Task details:
The answer must restate the listing word for word, without its images.

Supplied information:
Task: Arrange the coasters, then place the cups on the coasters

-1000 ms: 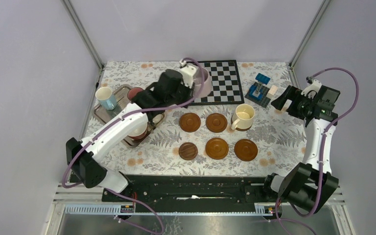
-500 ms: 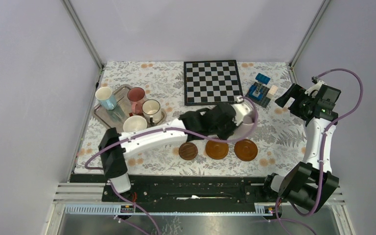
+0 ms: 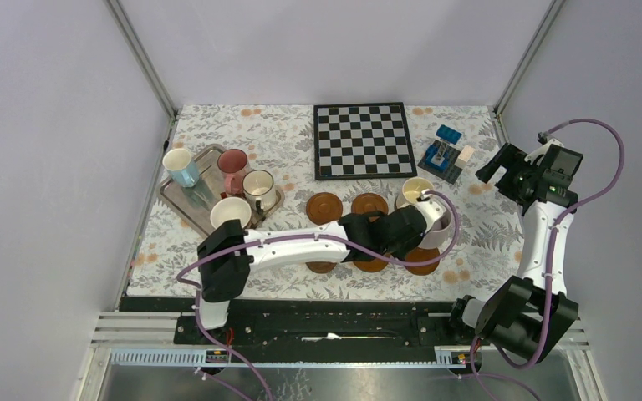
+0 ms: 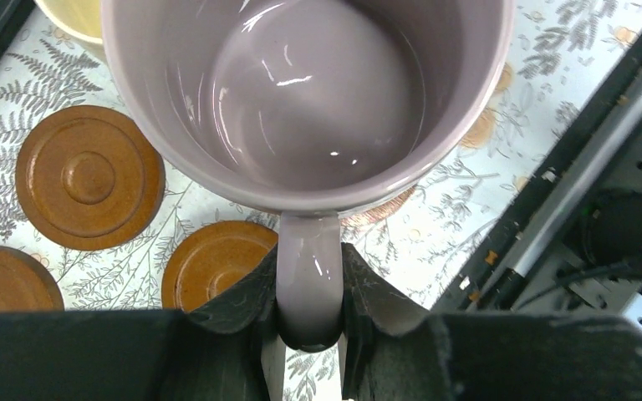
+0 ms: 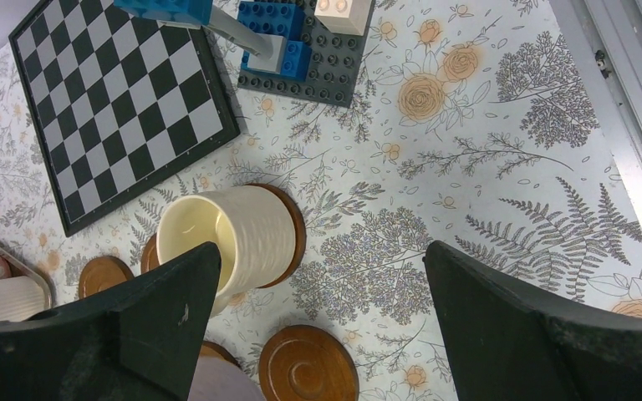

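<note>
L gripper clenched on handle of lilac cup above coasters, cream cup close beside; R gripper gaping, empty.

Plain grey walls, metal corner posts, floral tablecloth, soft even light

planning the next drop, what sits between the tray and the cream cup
Two empty coasters side by side, between the tray and the cream cup; clear in the top view.
</note>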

Task answer:
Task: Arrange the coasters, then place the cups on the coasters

-1000 ms: 
-500 ms: 
+0 ms: 
+0 ms: 
+0 ms: 

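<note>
L gripper clenched on handle of lilac cup above coasters, cream cup close beside; R gripper gaping, empty.

Plain grey walls, metal corner posts, floral tablecloth, soft even light

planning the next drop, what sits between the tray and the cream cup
Two empty coasters side by side, between the tray and the cream cup; clear in the top view.
</note>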

With that, the exercise is finished.